15 maja 2008

God of War: Betrayal

Ech, w przypadku niektórych gier na komórki naprawdę nie wiem o co chodzi. Ot, jest sobie gra, która istnieje tylko dlatego, że ma swojego odpowiednika na PC, lub konsolę video. I jak tu cokolwiek o niej napisać, skoro nigdy w życiu nie widziałem tej wersji "matki"?

Pozostaje tylko traktować taki komórkowy szpil jako coś odrębnego.

Głównym bohaterem, tytułowym Bogiem Wojny jest Kratos, bodajże bóg Spartan. Zostaje wplątany w boskie awantury i musi odnaleźć rozwiązanie paru zagadek, po prostu dowiedzieć się "o co chodzi". Ktoś ewidentnie obraca bogów przeciw niemu, tylko kto...?


Jest to gra akcji, w stylu Prince of Persia: Warrior Within czy ShadoWalker.
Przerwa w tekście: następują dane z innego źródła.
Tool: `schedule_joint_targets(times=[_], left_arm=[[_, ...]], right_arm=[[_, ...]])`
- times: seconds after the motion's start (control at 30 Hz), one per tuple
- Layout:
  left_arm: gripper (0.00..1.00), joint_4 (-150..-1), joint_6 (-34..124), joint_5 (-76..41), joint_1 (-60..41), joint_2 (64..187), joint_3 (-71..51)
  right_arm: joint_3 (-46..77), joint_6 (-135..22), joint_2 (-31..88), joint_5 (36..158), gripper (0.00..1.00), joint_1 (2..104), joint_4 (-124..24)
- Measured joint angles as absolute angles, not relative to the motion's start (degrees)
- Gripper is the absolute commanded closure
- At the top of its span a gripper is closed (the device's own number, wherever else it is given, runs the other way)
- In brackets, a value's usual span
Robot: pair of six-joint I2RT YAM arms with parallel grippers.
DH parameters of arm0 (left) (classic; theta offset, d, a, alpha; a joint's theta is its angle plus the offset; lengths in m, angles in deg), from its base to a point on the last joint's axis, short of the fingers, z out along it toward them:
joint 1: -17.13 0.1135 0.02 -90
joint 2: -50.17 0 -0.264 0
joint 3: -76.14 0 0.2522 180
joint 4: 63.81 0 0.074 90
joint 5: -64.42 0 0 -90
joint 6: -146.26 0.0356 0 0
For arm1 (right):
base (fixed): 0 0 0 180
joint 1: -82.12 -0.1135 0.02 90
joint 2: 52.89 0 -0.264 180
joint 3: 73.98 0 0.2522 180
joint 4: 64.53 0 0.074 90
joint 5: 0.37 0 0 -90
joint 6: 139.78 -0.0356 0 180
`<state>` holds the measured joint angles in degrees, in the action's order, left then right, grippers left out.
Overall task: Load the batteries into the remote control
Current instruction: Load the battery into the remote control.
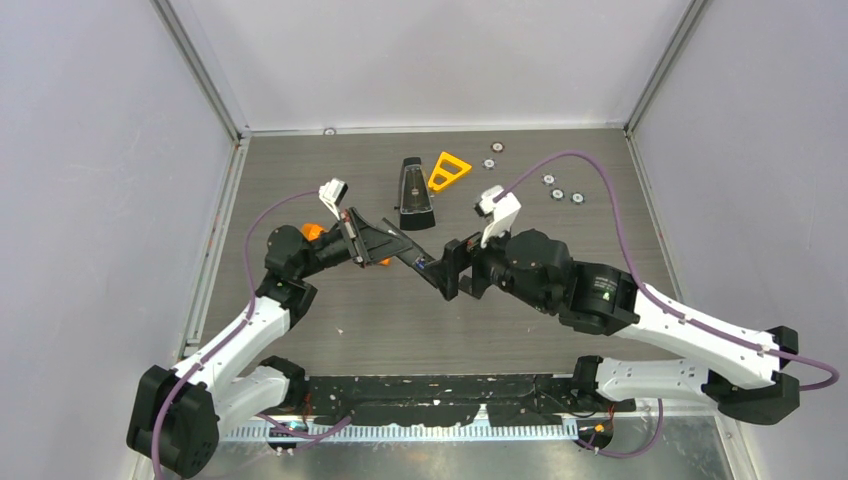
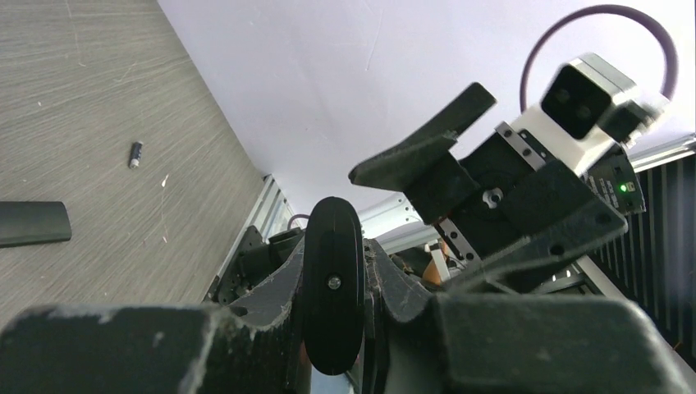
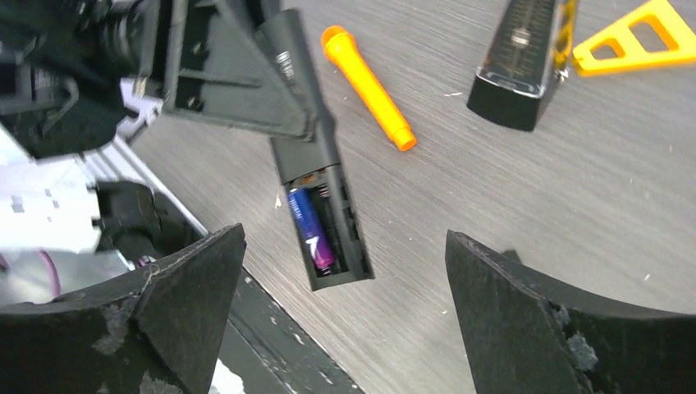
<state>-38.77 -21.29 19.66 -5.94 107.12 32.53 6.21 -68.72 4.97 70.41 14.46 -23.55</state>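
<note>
The left gripper clamps the remote control above mid-table, with one battery seated in its open compartment. The right gripper, spread wide and empty, should fetch the loose battery and match its polarity to the free slot.

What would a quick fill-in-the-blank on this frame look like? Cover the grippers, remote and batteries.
1. The remote is clamped by the ___ gripper.
2. Its open compartment holds ___ battery.
3. The right gripper hovers at that compartment with its jaws ___.
4. A second battery lies loose on the ___.
Missing words: left; one; open; table.
</note>
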Motion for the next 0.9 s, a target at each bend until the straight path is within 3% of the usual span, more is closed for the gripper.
schedule_joint_targets(times=[0.43, 0.9], left_arm=[[1.0, -36.0, -21.5, 19.6, -5.9, 106.9, 32.5], [1.0, -34.5, -22.6, 19.6, -5.9, 105.1, 32.7]], right_arm=[[4.1, -94.6, 3.6, 70.5, 0.05, 16.4, -26.7], [-2.1, -106.5, 6.0, 74.6, 0.02, 16.9, -34.3]])
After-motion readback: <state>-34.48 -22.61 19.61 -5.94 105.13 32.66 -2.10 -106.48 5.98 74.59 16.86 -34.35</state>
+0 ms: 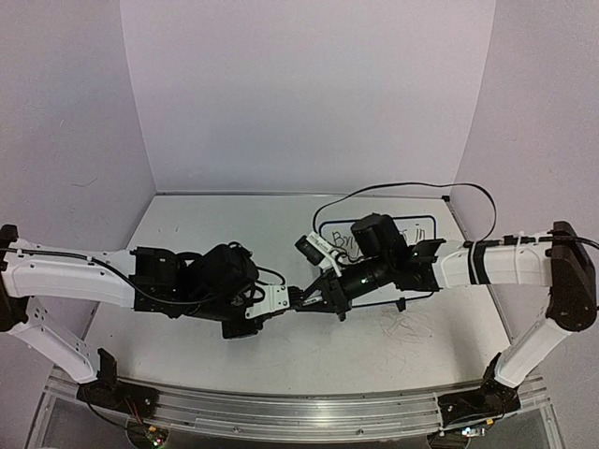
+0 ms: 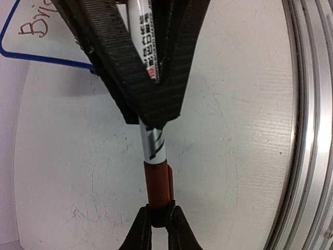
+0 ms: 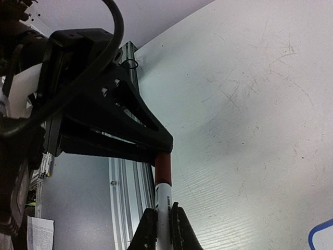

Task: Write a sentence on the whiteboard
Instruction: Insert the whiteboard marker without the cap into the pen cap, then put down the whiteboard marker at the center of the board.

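pale walls on three sides, scuffed white counter (image 1: pixel 234 346) w/ faint grey scribble marks (image 1: pixel 404 324). the whiteboard (image 1: pixel 423 221) sits at the far right of the counter, mostly hidden under the right arm (image 1: pixel 496 267) in the top view. the sentence (image 2: pixel 35 28) is at least begun: black letters "bri" show at the board's corner in the left wrist view, rest hidden, so can't tell if it's complete. both arms meet mid-counter, just in front of the board, on one marker (image 2: pixel 154 143): right jaws pressed onto its white barrel, left jaws pinching its red cap (image 2: pixel 158 190). cap looks seated on the barrel. my read: writing prob done & this is capping, tho it could be uncapping for more; what's left is unclear
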Tool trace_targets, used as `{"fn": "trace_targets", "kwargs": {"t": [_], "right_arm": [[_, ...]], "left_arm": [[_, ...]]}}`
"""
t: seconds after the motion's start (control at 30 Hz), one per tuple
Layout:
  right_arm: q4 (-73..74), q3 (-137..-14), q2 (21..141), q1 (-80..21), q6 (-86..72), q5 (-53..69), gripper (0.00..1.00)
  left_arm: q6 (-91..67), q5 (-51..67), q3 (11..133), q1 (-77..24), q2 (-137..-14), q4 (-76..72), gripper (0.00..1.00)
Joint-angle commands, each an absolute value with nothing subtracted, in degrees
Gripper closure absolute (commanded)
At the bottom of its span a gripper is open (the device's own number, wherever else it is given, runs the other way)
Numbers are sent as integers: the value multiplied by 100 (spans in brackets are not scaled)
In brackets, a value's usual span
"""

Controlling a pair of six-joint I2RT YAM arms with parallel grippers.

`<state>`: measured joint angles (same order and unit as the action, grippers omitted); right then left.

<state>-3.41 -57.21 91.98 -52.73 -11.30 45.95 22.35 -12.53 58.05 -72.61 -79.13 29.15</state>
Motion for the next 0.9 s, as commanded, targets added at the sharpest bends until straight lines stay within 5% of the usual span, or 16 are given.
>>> {"fn": "trace_targets", "kwargs": {"t": [0.0, 0.23, 0.27, 0.37, 0.43, 0.67, 0.87], "right_arm": [[-1872, -5720, 9565, -5936, -2056, 4473, 100], [-2209, -5194, 9414, -5749, -2183, 3974, 100], [-2203, -4961, 9283, -5694, -2007, 3666, 100], [-2234, -4439, 9134, -5718, -1502, 2888, 100], [-2551, -4223, 9265, -5828, -1284, 2646, 100], [-3043, -4400, 10210, -6245, -1108, 1920, 100], [-2857, -4334, 10243, -6283, -1251, 1063, 74]], "left_arm": [[2021, -1478, 5929, -7602, -7543, 820, 100], [1492, -1745, 5228, -7646, -7084, 807, 100], [1322, -1876, 5104, -7643, -6977, 901, 96], [764, -2203, 4710, -7638, -6496, 1071, 59], [371, -2290, 4470, -7627, -6063, 1085, 47], [-745, -2930, 4284, -7616, -4933, 1162, 29], [-1345, -3562, 4444, -7620, -4791, 1231, 23]]}}
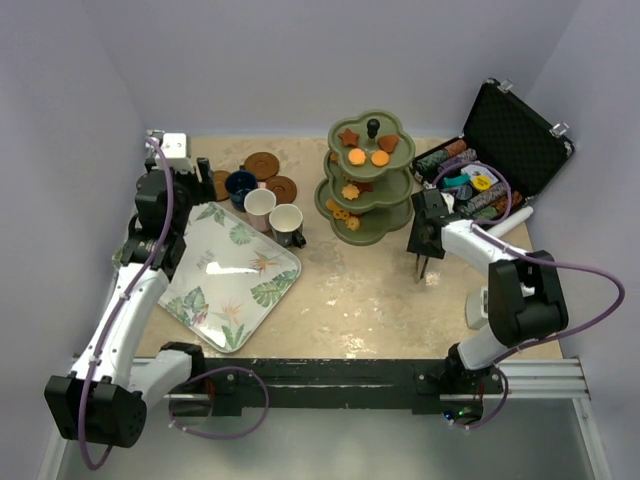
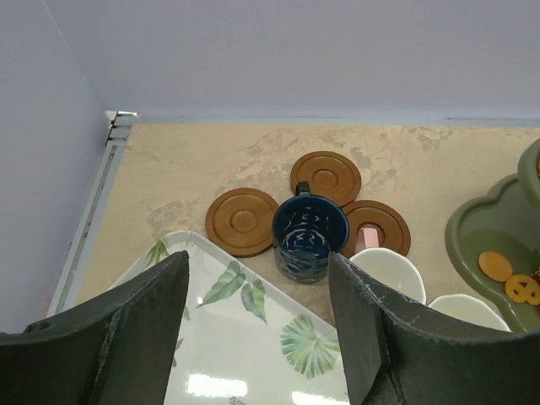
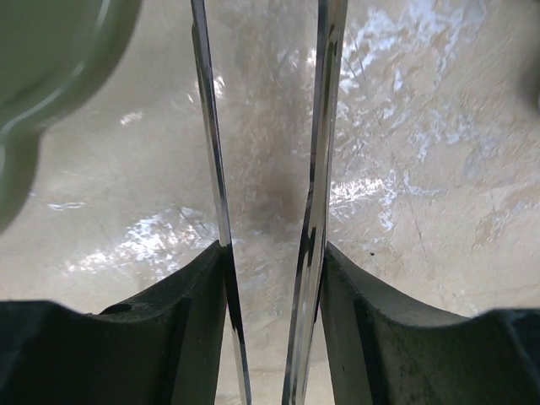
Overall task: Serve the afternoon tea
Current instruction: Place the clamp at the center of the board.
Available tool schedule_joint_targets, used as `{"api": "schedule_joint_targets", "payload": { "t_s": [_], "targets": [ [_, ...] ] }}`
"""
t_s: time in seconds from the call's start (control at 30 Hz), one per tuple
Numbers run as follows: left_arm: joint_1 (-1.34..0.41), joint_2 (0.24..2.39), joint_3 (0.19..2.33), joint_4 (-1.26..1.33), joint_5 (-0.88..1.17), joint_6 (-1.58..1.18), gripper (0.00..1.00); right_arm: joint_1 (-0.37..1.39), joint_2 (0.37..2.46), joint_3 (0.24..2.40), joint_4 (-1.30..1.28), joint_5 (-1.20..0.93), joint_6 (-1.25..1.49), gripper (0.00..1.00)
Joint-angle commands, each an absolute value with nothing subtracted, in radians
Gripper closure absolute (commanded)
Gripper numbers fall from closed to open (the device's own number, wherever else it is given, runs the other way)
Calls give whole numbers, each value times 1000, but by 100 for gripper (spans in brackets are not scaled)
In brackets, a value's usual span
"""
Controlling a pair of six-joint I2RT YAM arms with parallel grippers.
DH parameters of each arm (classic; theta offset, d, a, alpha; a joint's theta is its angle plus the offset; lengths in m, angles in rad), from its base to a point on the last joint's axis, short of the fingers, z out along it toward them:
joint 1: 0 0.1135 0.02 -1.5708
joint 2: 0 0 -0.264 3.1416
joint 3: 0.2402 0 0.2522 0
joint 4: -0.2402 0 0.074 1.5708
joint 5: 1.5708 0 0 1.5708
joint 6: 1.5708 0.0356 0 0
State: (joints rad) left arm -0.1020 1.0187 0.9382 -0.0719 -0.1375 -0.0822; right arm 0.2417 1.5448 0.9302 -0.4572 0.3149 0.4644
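The olive-green three-tier stand [image 1: 367,180] holds orange and brown biscuits [image 1: 357,156] on its tiers. The navy cup [image 1: 240,184] [image 2: 310,234] stands among three brown saucers [image 1: 262,164] [image 2: 242,220]. The pinkish-white cup [image 1: 260,207] [image 2: 386,272] and the cream cup [image 1: 286,222] stand beside it. My left gripper [image 1: 200,180] [image 2: 257,261] is open and empty, over the tray's far corner and facing the navy cup. My right gripper [image 1: 424,240] [image 3: 272,249] is shut on metal tongs [image 3: 207,126], which point down at the table right of the stand [image 3: 51,76].
The leaf-patterned white tray [image 1: 230,275] [image 2: 245,337] lies front left, next to the cups. An open black case of poker chips [image 1: 510,135] stands at the back right. Walls close in the table on the left, back and right.
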Motion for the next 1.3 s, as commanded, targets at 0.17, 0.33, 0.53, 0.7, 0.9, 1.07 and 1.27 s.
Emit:
{"api": "schedule_joint_targets", "payload": {
  "t_s": [0.17,0.33,0.53,0.7,0.9,1.07,1.27],
  "targets": [
    [-169,959,937,-31,-212,-34,28,238,1528,897,-457,324,545,43],
    [-201,953,934,-29,-233,-20,28,238,1587,908,-479,363,564,36],
    [-225,946,927,-17,-213,-11,28,239,1530,911,-495,431,592,15],
    [-225,951,930,-18,-173,-14,27,239,1433,914,-511,457,617,2],
    [-224,997,943,-37,-134,-31,27,242,1278,930,-572,496,667,2],
    [-224,1020,963,-57,-88,-60,26,241,1008,980,-595,511,654,2],
    [-222,1065,986,-83,-43,-87,26,242,784,1051,-364,307,444,8]
  ]
}}
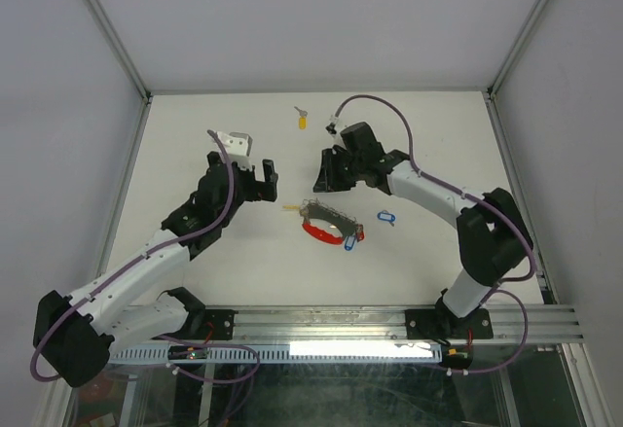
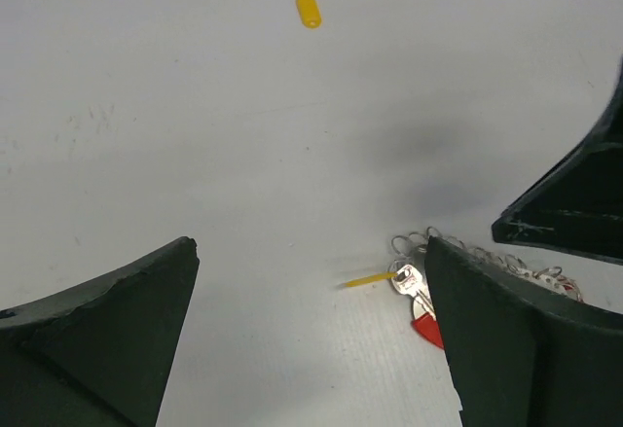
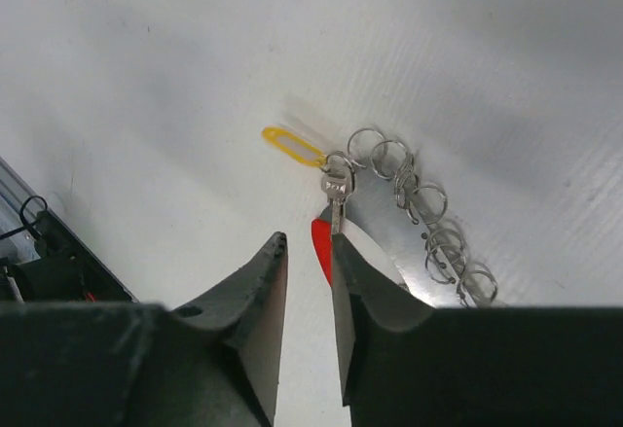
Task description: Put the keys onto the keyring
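The right claw [image 3: 310, 242] is kept parted just a crack, nothing pinched. A key [image 3: 335, 198] is seen right at its tips, the keyring [image 3: 419, 203] just beyond. The left claw [image 2: 310, 247] is spread wide, with a yellow-tagged key [image 2: 308, 7] spotted far ahead.

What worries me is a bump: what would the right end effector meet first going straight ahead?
Probably the key on the end of the keyring, lying just beyond the tips of the right end effector; how close is unclear.
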You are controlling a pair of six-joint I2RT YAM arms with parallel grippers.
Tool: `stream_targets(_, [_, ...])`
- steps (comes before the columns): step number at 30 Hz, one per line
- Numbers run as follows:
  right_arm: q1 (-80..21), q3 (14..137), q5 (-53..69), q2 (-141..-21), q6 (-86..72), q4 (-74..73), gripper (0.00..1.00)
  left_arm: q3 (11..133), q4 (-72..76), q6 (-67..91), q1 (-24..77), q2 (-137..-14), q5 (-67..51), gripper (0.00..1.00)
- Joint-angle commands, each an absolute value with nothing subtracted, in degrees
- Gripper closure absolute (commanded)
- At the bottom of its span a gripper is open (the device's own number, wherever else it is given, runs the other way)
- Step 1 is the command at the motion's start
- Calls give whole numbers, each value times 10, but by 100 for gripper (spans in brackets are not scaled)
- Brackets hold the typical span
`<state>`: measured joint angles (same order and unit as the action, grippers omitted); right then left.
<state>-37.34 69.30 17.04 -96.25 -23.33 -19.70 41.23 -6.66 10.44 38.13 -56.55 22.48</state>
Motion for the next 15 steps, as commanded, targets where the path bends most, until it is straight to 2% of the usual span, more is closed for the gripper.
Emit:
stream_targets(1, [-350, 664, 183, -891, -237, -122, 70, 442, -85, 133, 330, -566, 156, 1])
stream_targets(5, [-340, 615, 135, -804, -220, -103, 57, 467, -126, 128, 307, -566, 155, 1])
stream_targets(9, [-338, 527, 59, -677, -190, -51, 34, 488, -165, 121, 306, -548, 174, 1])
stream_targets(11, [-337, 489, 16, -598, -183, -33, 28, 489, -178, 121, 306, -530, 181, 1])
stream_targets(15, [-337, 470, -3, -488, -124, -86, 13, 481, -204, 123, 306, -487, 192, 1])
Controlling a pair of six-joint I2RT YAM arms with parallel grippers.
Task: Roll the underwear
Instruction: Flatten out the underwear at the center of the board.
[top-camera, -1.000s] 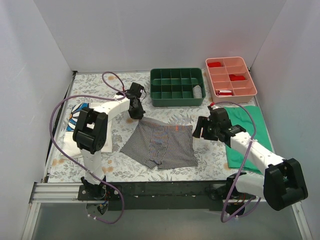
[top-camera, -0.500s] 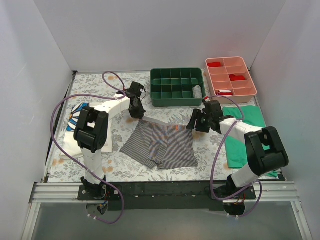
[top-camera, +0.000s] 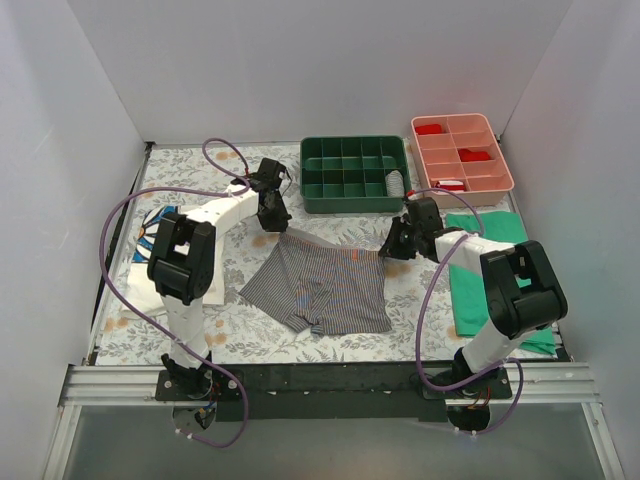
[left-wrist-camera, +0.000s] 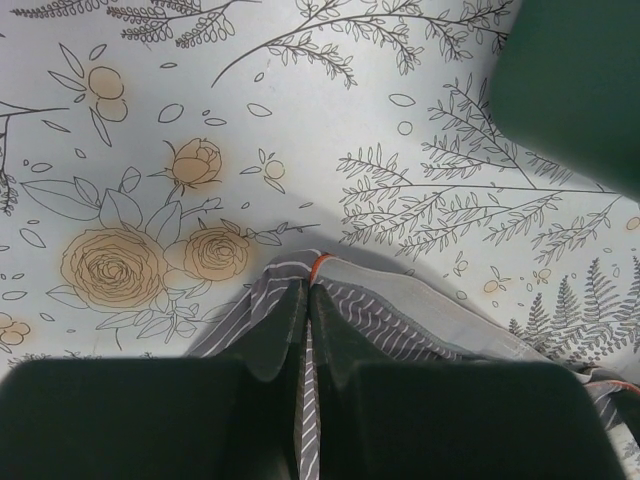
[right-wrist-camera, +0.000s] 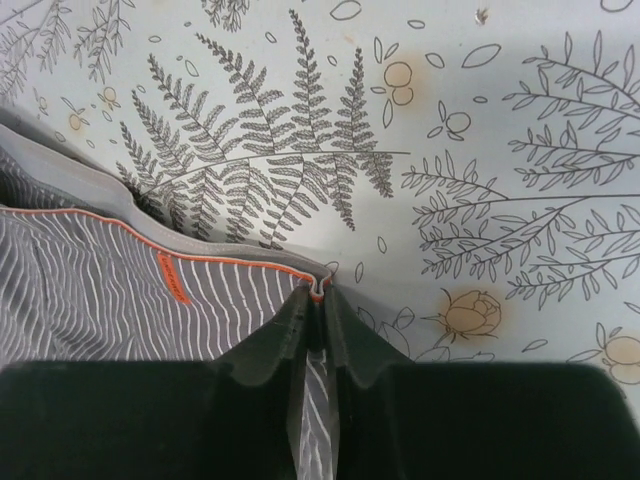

Co ją różni od poprzedników? Parę szczegółów. Ot, na ten przykład, grafika. Wszystko jest tak niewielkie, że trudno ujrzeć jakieś konkrety; widać wyraźnie postaci biegające jak szalone po ekranie, natomiast cały czas miałem nieodparte wrażenie że wszystko jest za małe. Pewnie to kwestia przyzwyczajenia.

Kratos zapodaje konkretne combosy, wystarczy klepać po klawiszu fire, żeby zobaczyć niezłe akcje w jego wykonaniu. Najfajniejsze jest to, że można je nieco kontrolować. Na przykład, po rozwaleniu wszystkich przeciwników po prawej stronie bohatera, można płynnie przejść z wykonywanymi ciosami na drugą stronę i dokończyć akcję na wrogach za plecami. Fajna sprawa.

Gra jest walką, lecz nie jest pozbawiona elementów zagadek - choć nie są to zagadki na najwyższym poziomie. Ot, raczej przez przypadek, niż z rzeczywistego powodu odkrywamy wszystkie dźwignie potrzebne do otworzenia kolejnych drzwi do następnych lokacji. A nawet nie przez przypadek, tylko po prostu plansze są tak poukładane, że wszystko znajdujemy po kolei, w dobrej kolejności.

Gra nie zwala z nóg, wręcz przeciwnie, po ukończeniu najlepszych tytułów tego typu (Prince of Persia, ShadoWalker, Wiedźmin) nawet nie miałem specjalnej ochoty grać... Cóż - ci, którzy wiedzą jak wygląda gra-matka pewnie będą się lepiej bawić.